Superficially efficient and fundamentally amoral

Reading The Score by C Thi Nguyen for the Telegraph, 2 January 2026

In the Domesday Book of 1086, C Thi Nguyen tells us, English surveyors measured land by the “hide”: the area an average family needed to sustain themselves. A useful measure, obviously; but you need local knowledge to use it. Some places are more productive than others. So how much land, exactly, would the average English family need? It could be 40 acres, or 60, or 120.

If decisions are taken locally, there’s little issue. But as soon as authority begins to centralise, units such as the “hide” disappear, replaced by standardised measures that are easier to record and act upon. Local knowledge becomes forgotten. The more centralisation advances – and in our modern age, it has only advanced – the greater the problem grows.

The Score is part-polemic and part-philosophical inquiry. Nguyen’s argument, in essence, is that in an effort to be objective and unprejudiced, our governments have turned metrics into targets, and built rules around them. The result: our civic life has become a superficially efficient but fundamentally amoral – not to mention inescapable – game. Nguyen himself is a philosopher, but also a lover of board games, video games, technical climbing and yo-yoing: in other words, he understands the utility of rules.
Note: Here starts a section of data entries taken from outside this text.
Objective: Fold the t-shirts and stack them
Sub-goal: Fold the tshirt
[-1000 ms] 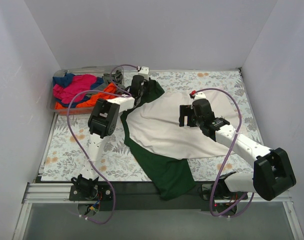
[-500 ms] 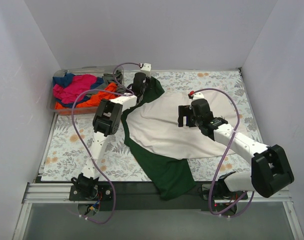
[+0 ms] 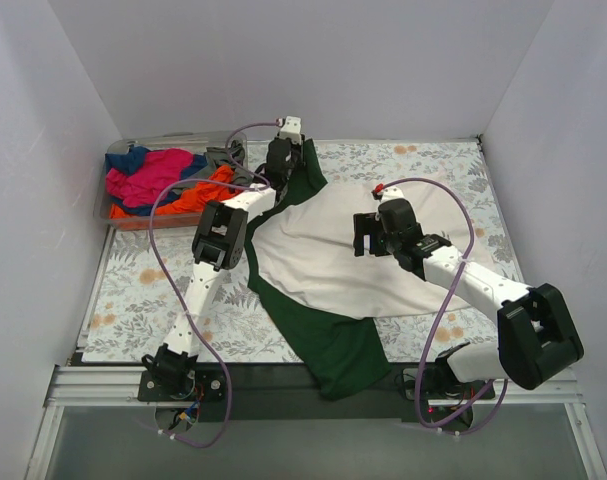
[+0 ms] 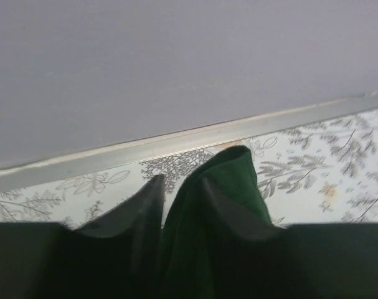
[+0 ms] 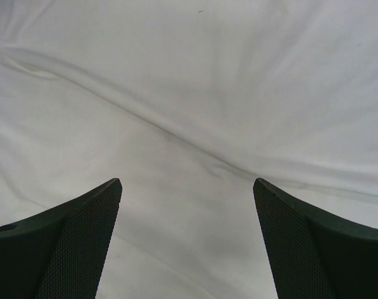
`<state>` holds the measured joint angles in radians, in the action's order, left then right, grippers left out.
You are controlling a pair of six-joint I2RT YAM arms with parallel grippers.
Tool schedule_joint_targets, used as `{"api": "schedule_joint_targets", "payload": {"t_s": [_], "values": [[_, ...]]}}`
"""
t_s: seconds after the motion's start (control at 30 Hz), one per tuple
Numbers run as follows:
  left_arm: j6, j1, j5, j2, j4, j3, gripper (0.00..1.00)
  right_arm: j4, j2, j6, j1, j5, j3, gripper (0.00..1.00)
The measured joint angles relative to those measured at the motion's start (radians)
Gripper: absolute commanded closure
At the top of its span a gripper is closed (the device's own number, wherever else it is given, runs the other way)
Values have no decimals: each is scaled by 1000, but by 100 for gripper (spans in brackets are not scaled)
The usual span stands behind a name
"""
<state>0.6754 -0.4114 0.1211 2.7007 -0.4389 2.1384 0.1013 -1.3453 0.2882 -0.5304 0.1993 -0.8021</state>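
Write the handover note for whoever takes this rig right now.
Left gripper: shut on the far dark green sleeve of the large cream cloth t-shirt, near the back wall.
Right gripper: open above the cream body, holding nothing.
Magenta, orange and blue t-shirts: heaped in the clear plastic bin, far left.
Done: cream shirt spread out, no fold visible, no stack.
To do: fold it, then the binned ones, stack all.

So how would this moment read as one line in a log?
left claw: shut on green sleeve | right claw: open over cream t-shirt | fold: not yet done
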Motion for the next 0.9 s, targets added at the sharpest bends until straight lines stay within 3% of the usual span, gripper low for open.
{"api": "schedule_joint_targets", "payload": {"t_s": [0.03,0.13,0.33,0.43,0.77,0.9], "values": [[-4,1,0,4,-14,0,43,0,-1,0,0,0,0,22],[-2,4,-2,9,-37,0,24,0,-3,-3,0,0,0,22],[-35,6,-3,8,-74,-6,20,0,-6,-3,-1,-2,0,22],[-48,6,2,-23,-121,-87,20,-1,-6,-3,-2,-3,0,22],[27,4,-17,-303,-77,-418,19,-7,-6,-3,-12,-8,0,22],[82,3,-26,-379,-37,-422,19,-8,-6,-3,-21,-14,0,22]]}}
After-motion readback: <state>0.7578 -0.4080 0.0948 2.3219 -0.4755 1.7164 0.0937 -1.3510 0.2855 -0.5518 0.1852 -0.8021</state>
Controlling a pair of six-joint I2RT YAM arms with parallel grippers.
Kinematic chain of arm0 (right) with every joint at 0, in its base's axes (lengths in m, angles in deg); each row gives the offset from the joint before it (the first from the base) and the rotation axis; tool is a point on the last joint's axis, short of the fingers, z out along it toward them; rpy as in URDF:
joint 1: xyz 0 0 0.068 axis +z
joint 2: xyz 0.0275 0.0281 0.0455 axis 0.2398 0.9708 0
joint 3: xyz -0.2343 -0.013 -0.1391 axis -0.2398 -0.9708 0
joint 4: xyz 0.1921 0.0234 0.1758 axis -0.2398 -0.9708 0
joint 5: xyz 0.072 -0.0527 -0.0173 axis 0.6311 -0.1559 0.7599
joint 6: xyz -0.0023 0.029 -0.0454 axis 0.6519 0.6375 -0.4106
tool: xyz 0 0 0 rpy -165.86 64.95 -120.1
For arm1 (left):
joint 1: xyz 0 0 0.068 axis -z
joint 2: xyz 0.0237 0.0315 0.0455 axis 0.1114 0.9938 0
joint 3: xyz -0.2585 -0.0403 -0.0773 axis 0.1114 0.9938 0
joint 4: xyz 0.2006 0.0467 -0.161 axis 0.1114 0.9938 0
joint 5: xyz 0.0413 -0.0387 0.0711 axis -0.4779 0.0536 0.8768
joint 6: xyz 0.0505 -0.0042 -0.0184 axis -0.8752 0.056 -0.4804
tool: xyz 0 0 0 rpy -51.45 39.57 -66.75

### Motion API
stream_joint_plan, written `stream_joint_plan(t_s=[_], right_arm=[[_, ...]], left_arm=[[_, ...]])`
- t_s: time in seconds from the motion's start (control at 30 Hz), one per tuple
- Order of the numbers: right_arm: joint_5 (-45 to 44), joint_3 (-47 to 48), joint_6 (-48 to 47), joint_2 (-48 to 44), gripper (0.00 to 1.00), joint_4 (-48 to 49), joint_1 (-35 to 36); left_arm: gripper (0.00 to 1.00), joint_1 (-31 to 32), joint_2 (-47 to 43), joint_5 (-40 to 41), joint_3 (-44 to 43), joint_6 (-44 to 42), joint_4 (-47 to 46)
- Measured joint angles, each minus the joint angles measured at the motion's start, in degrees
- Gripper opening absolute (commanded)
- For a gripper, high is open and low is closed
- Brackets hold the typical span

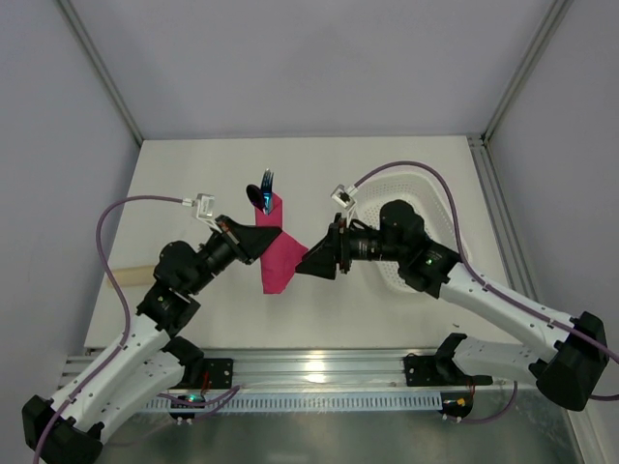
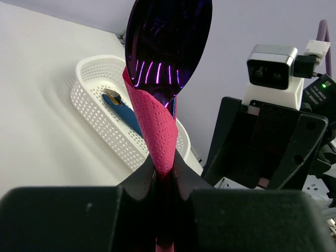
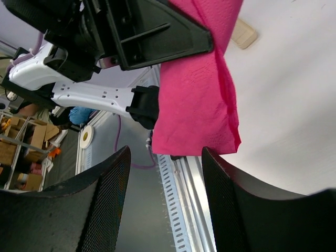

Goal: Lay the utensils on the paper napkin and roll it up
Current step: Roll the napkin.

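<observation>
As left fingers (image 2: 135,190) pinch the napkin (image 2: 157,131), a basket (image 2: 100,126) lies beyond

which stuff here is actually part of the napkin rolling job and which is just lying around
Job in hand:
- magenta-pink paper napkin
- glossy dark purple utensils, wrapped in it

Lying about:
- white perforated basket
- blue flat strip inside the basket
- pale beige flat stick on the table

Magenta napkin (image 1: 279,257) wrapped round purple utensils (image 1: 263,192), heads protruding
</observation>
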Motion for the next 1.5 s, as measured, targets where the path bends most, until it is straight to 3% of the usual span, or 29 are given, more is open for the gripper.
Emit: stream_joint_plan(t_s=[0.67, 0.83, 1.03, 1.5], right_arm=[[2.95, 1.62, 1.33, 7.04, 0.55, 4.00, -1.22], [5.62, 1.62, 2.93, 8.28, 0.26, 7.78, -1.49], [7.87, 1.42, 3.78, 10.23, 0.05, 9.55, -2.21], [9.68, 0.63, 3.43, 11.87, 0.04, 11.17, -3.30]], left_arm=[[0.00, 0.00, -2.29, -1.49, 0.00, 1.29, 0.22], [0.00, 0.00, -2.29, -1.60, 0.00, 1.57, 0.15], [0.00, 0.00, -2.29, -1.79, 0.00, 2.45, 0.15], [0.00, 0.09, -2.36, -2.97, 0.00, 4.04, 0.33]])
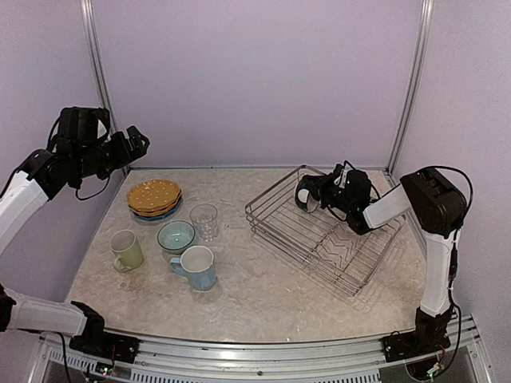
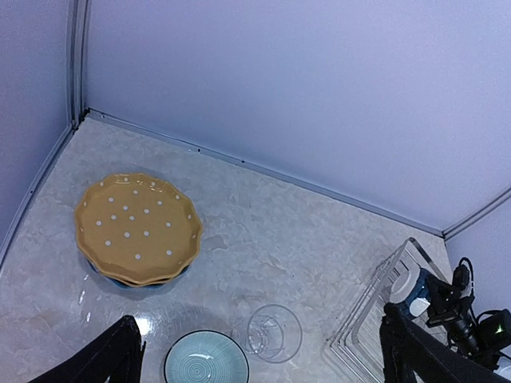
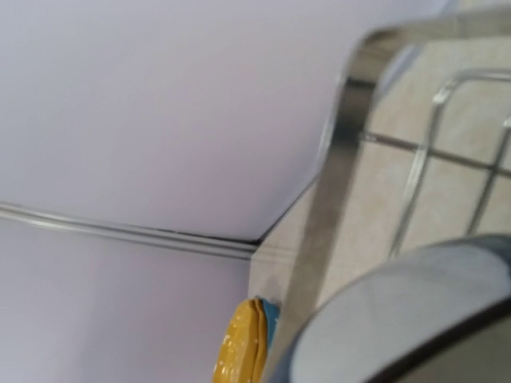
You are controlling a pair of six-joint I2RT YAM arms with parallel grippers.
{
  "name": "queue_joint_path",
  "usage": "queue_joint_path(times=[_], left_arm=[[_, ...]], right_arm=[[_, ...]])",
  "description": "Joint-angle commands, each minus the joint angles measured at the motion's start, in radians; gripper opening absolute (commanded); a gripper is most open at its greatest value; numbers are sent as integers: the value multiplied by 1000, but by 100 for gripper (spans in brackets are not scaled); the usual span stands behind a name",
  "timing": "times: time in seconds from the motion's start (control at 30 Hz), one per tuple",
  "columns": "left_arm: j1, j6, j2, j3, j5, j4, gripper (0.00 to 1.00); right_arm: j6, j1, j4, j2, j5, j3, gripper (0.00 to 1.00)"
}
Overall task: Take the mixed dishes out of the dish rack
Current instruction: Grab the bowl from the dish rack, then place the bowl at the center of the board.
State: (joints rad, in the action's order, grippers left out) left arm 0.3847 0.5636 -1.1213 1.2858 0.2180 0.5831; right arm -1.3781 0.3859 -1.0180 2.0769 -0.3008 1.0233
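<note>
the dark-blue white-lined bowl [image 1: 303, 196] is up on its edge at the far left corner of the dish rack [image 1: 351, 249], tilted, its pale inside facing left, and it sits right at the tip of the right gripper [image 1: 313, 190], whose arm reaches in over the rack from the right. that gripper is clamped down tight on the bowl's rim; in the right wrist view the bowl's pale inside fills the lower right corner, very close and blurred, with the rack's rim wire crossing just behind it, and the fingers themselves can't be made out there. whether the bowl's lower edge touches the wire i can't tell. the rack's zigzag dividers show bare beneath the arm. over on the left half of the table [image 1: 263, 291] the other dishes are set out: the yellow plates [image 1: 154, 195] stacked on the blue speckled plate [image 1: 165, 214] near the back, the clear glass [image 1: 204, 221] just right of them, the teal bowl [image 1: 176, 235] beside the glass, the pale green mug [image 1: 126, 250] to the left and the light blue mug [image 1: 197, 267] nearest the front. the left gripper [image 1: 137, 140] hangs high above the far left corner, well apart from everything, jaws spread as wide as they go and holding nothing, its fingers [image 2: 108, 361] framing the plates, glass and teal bowl below.
</note>
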Motion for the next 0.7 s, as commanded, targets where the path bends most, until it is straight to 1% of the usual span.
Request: queue_joint_path(times=[0.0, 0.2, 0.3, 0.4, 0.47, 0.57, 0.67], left_arm=[[7, -10, 2, 13, 21, 36, 99], [7, -10, 7, 8, 30, 47, 99], [8, -9, 12, 7, 35, 51, 99], [7, -14, 18, 7, 45, 57, 99], [7, -17, 21, 9, 52, 64, 99], [8, -21, 28, 9, 58, 72, 99], [7, -24, 31, 9, 66, 79, 99]], right_arm=[[7, -12, -34, 4, -30, 40, 0], [62, -18, 41, -44, -66, 81, 0], [145, -11, 156, -83, -96, 140, 0], [279, 3, 353, -143, -115, 204, 0], [414, 21, 531, -181, -106, 266, 0], [677, 81, 870, -221, -44, 400, 0], [927, 172, 1181, -221, 49, 548, 0]])
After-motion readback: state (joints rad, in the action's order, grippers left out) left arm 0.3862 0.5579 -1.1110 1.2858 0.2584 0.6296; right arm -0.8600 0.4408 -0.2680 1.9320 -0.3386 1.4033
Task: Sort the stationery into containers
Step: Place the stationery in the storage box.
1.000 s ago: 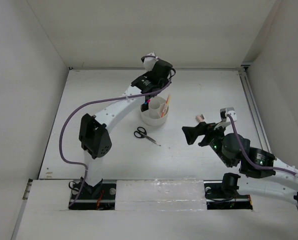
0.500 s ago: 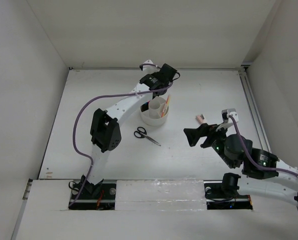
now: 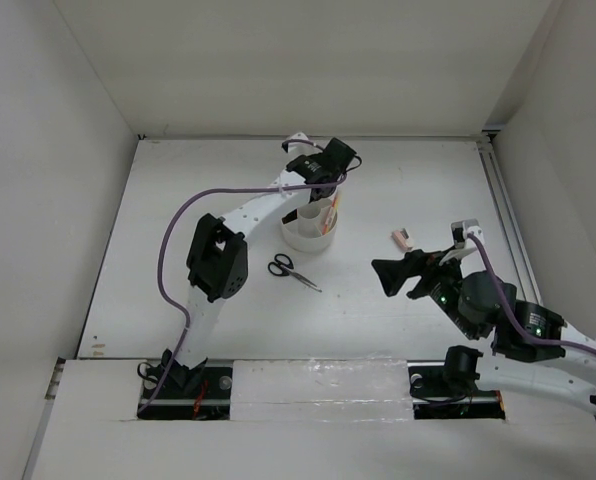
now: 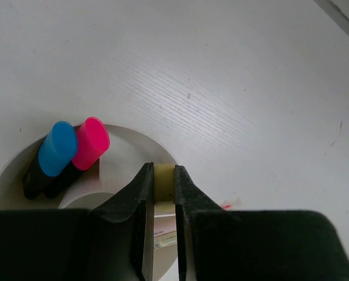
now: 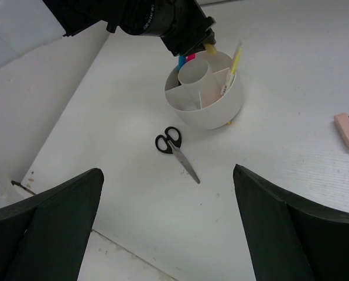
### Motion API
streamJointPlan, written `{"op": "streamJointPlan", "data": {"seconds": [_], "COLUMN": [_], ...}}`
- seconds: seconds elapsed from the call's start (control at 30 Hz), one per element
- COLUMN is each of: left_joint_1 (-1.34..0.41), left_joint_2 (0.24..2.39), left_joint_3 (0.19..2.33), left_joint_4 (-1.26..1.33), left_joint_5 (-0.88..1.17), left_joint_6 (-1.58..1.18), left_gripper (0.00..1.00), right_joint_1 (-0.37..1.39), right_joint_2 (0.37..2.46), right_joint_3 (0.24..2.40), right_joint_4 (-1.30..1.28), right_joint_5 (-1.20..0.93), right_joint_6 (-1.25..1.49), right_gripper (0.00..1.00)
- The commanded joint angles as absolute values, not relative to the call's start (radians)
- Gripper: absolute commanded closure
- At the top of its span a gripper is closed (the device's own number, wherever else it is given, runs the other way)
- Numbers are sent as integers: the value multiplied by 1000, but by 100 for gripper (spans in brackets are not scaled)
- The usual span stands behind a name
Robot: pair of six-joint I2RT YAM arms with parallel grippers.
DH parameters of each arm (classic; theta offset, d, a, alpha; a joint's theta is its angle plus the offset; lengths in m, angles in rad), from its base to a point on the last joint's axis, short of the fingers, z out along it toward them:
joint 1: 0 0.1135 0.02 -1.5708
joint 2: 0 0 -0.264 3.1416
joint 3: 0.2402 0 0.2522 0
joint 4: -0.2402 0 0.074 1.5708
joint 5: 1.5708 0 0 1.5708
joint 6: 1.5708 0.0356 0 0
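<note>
Two highlighters (image 4: 57, 149) (image 4: 91, 142), two erasers (image 4: 164, 184) (image 5: 344, 132), one scissors (image 5: 177, 149)

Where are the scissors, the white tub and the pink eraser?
scissors (image 5: 176, 150), right wrist view, at the pivot.
white tub (image 5: 212, 117), right wrist view, outer wall.
pink eraser (image 3: 401, 238), top external view, its middle.

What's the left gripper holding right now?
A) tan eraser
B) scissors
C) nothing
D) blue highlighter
A: the left wrist view shows a tan eraser pinched in the left gripper over the tub, while the scissors lie on the table.
</note>
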State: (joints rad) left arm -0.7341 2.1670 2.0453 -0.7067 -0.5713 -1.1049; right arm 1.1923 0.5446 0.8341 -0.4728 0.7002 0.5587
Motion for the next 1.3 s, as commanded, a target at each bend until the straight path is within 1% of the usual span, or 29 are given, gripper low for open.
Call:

But, he writes, in the desire to make life ever more frictionless and reasonable, we’ve let metrics twist our values.

Skateboarders can spend an afternoon competing to come up with the coolest tricks, and go home satisfied without ever having had to definitively settle on who actually won. In formal skateboarding competitions, though, nature of the activity changes: aesthetic elements are discarded in favour of clearer, more quantifiable goals, such as jump height and number of spins. As with sports, so with the Church: Nguyen mentions a pastor who, instructed to meet a baptism quota, finds himself ignoring the pastoral needs of the rest of his flock. And Academia, to no-one’s ggreat surprise, is far from immune. Nguyen argues that the U.S. News & World Report’s university rankings have suppressed diversity because prospective students now outsource their reasoning to the U.S. News algorithm. Do you want to fight for social justice, or make a killing on Wall Street? Either way, you’ll apply to the same law school — the one at the top of the list.

The dean and the pastor and even the professional skateboarder at least work in settings where these problems can be aired. For the rest of us, fixated on their annual targets at work, the number of likes on their social media, and the number of steps recorded on their fitness doo-dad , the external metrics work beneath their notice to replace their original values. I have a thousand friends and took ten thousand steps today — that makes me healthy and popular!

More ominous examples follow. There is, for example, a US Department of State metric called TIPS, which measures the effectiveness of policies to reduce modern slavery, and sex trafficking in particular. We know that slavery flourishes in areas of extreme poverty. But if a country reduces its ambient poverty and as a result reduces sex trafficking, the TIPS report’s metrics indicate failure – because the conviction numbers drop off. As Nguyen explains, the metric only “incentivises countries to keep sex trafficking around so that there will be plenty of traffickers to convict.”

Nguyen’s most profound insight lies in plain sight: to quote Wordsworth, “our meddling intellect misshapes the beauteous forms of things”. Games do exactly that, and offer a refreshing refuge–for a few minutes or a few hours–from the ambiguities of the real world. The gamification of real life, on the other hand, traps us all, with no prospect of ending.
So how do we escape a gamified world? Read more books! Take up the violin! Stick it to The Man wherever you can! This doesn’t sound like much of a call to revolution to me, and I’m not sure Nguyen’s heart is in the fight. Individuals may recover their individual agency, and this book will help them do so, but it’s hard to see why businesses, governments and bureaucracies of all stripes would ever abandon their self-empowering rhetoric of “objective” metrics.

Early on, Nguyen says: “I had an entire theory about games, in which clear and simple scoring systems were the magic ingredient that opened the door to a whole world of delightful play. And I had an entire theory about metrics, in which clear and simple scoring systems killed what really mattered.” This is well put, but if I had a criticism of this otherwise trenchant and entertaining book, it’s that Nguyen follows the rules of his genre so very closely. Like every “popular thinker” on the shelf, he can’t resist sharing with us his personal journey to enlightenment. If you’ve ever read The Hungry Caterpillar to children, you’ll know how much young readers delight in repetition. Nguyen, to me, is the Eric Carle of philosophy. If you’re even roughly up to speed with his topic, his steady circumspection may prove exasperating.
But don’t discard him. A book, too, is a kind of game, in which “we adopt a goal in order to get the struggle that we really want.” It’s about going the long way, a particular way, using a particular method. If we truly want to understand our civic plight – and not just tick off some talking points – then we should read The Score. We’ll find that Nguyen has planned this particular long way round with skill.